→ WHAT YOU HAVE TO DO: Your answer must be a single number: the count of lines in the entries below that hold "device".

Saved entries:

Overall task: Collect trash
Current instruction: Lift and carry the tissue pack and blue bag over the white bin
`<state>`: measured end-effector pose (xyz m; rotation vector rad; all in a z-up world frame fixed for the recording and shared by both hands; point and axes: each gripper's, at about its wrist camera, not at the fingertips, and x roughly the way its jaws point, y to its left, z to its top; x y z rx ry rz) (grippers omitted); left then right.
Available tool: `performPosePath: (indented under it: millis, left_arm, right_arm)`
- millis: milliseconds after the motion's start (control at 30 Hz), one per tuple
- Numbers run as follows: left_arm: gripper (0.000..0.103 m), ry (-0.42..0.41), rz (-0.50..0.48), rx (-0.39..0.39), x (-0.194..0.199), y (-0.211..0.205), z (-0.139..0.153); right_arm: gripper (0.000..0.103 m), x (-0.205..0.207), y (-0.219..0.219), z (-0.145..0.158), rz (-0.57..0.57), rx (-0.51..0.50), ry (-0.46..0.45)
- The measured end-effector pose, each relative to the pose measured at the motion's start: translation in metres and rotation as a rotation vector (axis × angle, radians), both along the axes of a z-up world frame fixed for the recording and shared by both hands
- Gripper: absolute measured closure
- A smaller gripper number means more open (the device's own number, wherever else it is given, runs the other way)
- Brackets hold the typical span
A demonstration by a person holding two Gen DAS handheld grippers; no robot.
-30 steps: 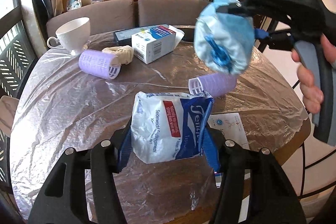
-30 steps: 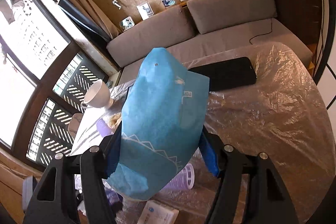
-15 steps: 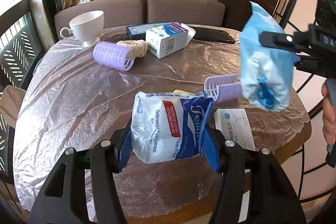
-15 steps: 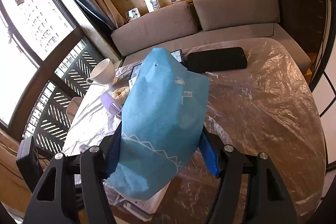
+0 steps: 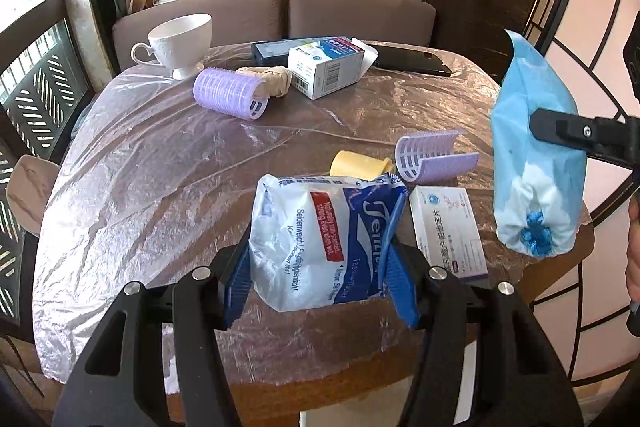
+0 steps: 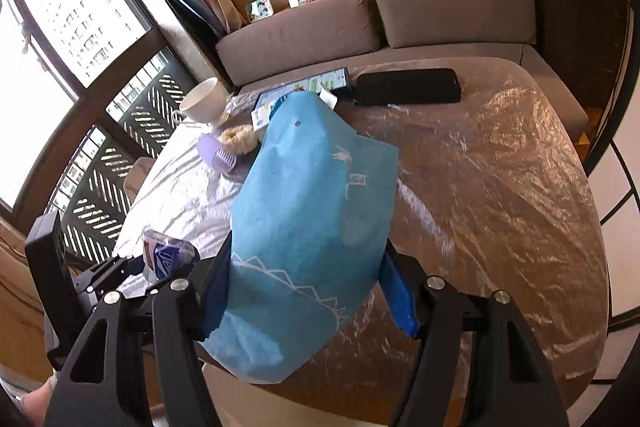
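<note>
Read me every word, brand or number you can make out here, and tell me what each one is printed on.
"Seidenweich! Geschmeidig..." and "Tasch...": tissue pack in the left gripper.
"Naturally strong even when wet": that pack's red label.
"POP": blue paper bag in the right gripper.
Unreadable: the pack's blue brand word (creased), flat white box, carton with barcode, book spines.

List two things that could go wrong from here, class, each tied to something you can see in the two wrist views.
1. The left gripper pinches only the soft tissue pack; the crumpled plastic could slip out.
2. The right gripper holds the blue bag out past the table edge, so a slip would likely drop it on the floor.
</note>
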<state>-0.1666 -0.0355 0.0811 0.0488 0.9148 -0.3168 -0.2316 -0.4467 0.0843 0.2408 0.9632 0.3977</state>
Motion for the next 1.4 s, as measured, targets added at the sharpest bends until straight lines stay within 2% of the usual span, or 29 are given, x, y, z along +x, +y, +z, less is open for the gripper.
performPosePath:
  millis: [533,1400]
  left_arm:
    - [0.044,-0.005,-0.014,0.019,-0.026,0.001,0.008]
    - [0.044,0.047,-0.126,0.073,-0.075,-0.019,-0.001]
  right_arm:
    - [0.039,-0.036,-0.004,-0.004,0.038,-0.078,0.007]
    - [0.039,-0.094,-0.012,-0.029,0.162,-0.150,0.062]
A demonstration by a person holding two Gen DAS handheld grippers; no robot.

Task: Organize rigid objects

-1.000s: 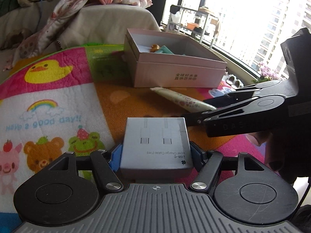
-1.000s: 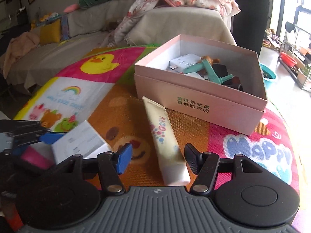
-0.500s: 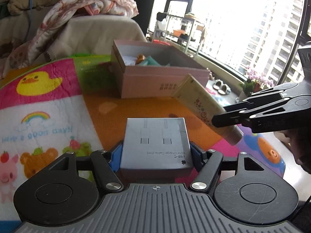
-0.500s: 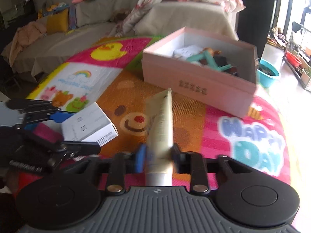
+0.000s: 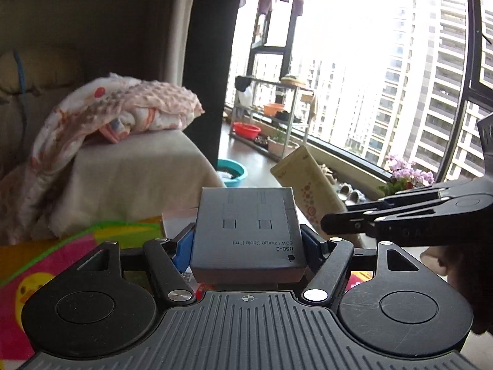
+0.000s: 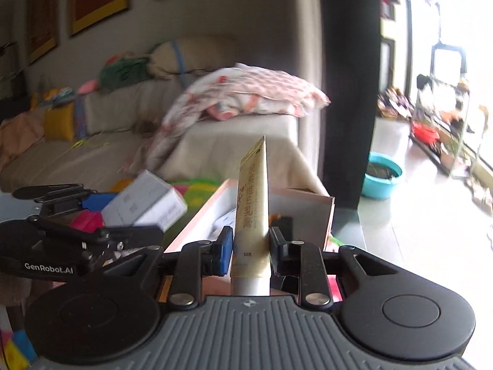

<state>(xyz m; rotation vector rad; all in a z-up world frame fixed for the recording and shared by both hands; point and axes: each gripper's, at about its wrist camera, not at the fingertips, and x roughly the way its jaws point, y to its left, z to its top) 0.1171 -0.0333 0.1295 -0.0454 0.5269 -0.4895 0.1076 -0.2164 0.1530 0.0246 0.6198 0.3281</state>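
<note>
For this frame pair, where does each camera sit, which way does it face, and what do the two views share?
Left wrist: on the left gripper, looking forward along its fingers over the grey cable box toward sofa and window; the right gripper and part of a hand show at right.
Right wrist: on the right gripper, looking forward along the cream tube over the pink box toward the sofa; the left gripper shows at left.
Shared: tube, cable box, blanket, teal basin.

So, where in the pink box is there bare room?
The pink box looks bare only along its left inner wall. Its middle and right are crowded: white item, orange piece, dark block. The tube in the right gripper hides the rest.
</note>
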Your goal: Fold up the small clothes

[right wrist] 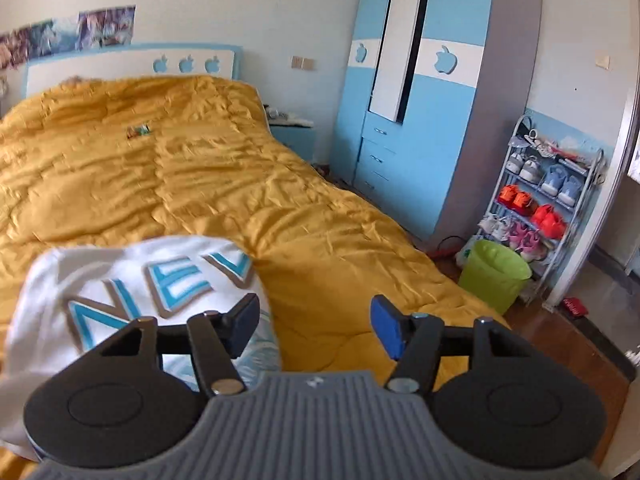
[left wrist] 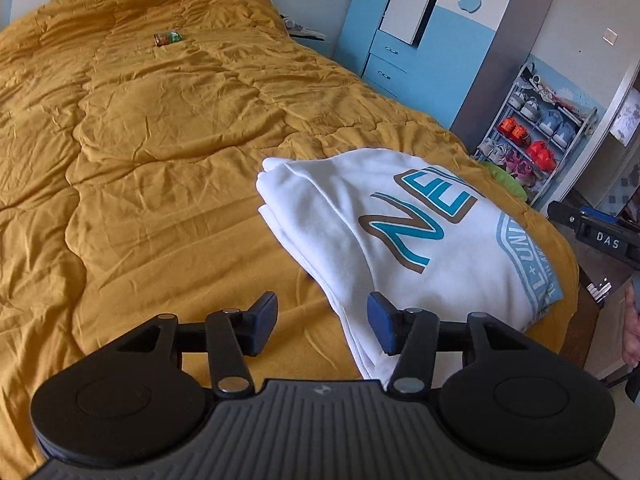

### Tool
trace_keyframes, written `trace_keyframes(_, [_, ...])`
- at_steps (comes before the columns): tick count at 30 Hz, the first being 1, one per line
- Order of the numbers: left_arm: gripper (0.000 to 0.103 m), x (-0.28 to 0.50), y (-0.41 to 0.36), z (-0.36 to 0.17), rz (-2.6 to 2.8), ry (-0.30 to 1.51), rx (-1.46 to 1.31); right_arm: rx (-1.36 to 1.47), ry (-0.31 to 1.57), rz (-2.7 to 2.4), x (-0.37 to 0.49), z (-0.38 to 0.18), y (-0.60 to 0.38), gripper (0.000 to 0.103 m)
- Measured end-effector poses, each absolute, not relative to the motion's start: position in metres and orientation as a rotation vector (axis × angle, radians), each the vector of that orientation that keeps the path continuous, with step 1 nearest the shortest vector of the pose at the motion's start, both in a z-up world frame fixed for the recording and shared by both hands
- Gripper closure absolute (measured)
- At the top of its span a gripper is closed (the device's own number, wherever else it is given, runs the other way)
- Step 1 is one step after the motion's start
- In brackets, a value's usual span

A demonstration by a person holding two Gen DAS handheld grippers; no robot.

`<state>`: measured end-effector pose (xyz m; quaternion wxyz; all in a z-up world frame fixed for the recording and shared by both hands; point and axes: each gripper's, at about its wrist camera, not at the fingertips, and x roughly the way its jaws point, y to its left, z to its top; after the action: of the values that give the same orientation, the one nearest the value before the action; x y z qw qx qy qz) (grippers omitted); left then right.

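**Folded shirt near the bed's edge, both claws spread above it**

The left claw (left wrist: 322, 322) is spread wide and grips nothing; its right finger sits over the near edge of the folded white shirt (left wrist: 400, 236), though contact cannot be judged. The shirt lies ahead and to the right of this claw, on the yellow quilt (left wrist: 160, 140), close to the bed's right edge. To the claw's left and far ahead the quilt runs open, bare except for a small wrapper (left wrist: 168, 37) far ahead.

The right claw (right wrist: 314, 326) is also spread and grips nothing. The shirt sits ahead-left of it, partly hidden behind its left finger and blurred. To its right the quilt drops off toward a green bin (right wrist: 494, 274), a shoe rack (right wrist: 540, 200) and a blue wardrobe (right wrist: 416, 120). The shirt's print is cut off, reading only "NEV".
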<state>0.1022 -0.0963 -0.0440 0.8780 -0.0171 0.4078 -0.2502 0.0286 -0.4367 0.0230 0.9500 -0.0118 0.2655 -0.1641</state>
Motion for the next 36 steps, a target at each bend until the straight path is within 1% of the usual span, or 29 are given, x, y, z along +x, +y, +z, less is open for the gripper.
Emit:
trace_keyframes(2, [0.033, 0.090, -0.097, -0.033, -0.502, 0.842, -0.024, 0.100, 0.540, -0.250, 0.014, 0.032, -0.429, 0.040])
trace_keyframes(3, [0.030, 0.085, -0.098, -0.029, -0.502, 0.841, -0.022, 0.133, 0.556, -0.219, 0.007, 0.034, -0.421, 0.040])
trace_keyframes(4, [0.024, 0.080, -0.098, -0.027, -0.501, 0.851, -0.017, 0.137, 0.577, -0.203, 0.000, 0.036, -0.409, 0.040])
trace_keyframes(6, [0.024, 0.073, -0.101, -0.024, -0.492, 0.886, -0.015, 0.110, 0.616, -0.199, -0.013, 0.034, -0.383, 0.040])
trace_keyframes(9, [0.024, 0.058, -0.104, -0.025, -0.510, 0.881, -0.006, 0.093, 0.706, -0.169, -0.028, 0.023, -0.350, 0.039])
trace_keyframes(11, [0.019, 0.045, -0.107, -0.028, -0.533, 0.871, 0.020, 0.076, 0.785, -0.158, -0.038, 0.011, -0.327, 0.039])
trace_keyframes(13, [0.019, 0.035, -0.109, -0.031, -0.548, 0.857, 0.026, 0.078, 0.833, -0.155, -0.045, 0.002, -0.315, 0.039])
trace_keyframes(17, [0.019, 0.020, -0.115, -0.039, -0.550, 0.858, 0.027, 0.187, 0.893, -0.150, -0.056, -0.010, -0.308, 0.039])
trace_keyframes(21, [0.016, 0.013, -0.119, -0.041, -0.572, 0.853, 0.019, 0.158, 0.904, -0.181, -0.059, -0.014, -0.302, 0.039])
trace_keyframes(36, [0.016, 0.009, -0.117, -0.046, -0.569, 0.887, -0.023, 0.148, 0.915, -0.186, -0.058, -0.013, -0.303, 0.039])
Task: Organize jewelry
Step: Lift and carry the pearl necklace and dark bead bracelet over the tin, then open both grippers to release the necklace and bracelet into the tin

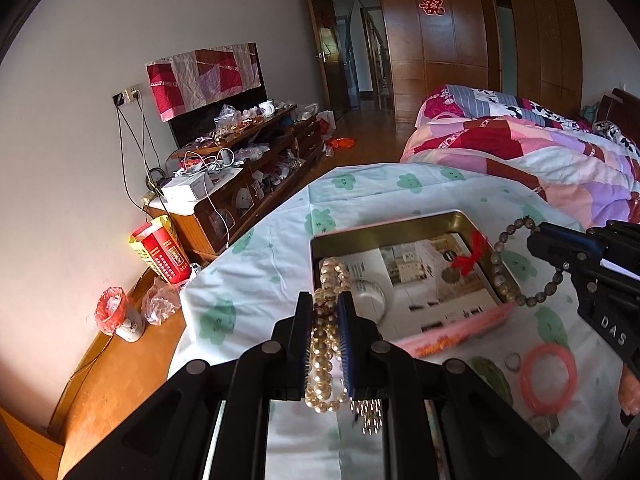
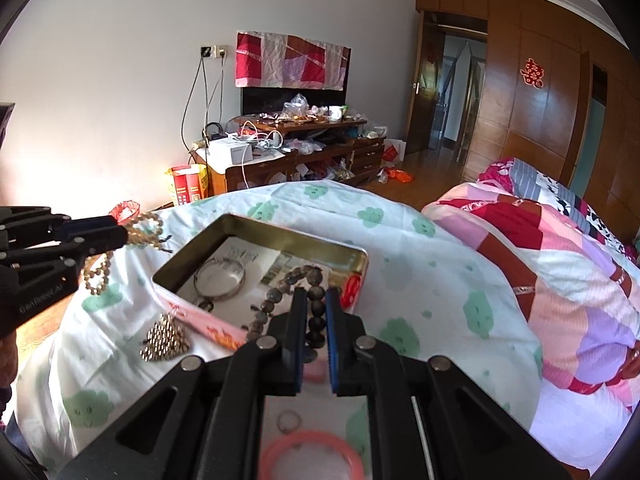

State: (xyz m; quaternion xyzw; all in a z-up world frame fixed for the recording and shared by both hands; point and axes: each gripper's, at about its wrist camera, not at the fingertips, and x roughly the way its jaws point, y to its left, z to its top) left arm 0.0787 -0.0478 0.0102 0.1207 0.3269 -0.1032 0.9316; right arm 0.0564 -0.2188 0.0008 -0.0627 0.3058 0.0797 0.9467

→ TASK RESULT: 2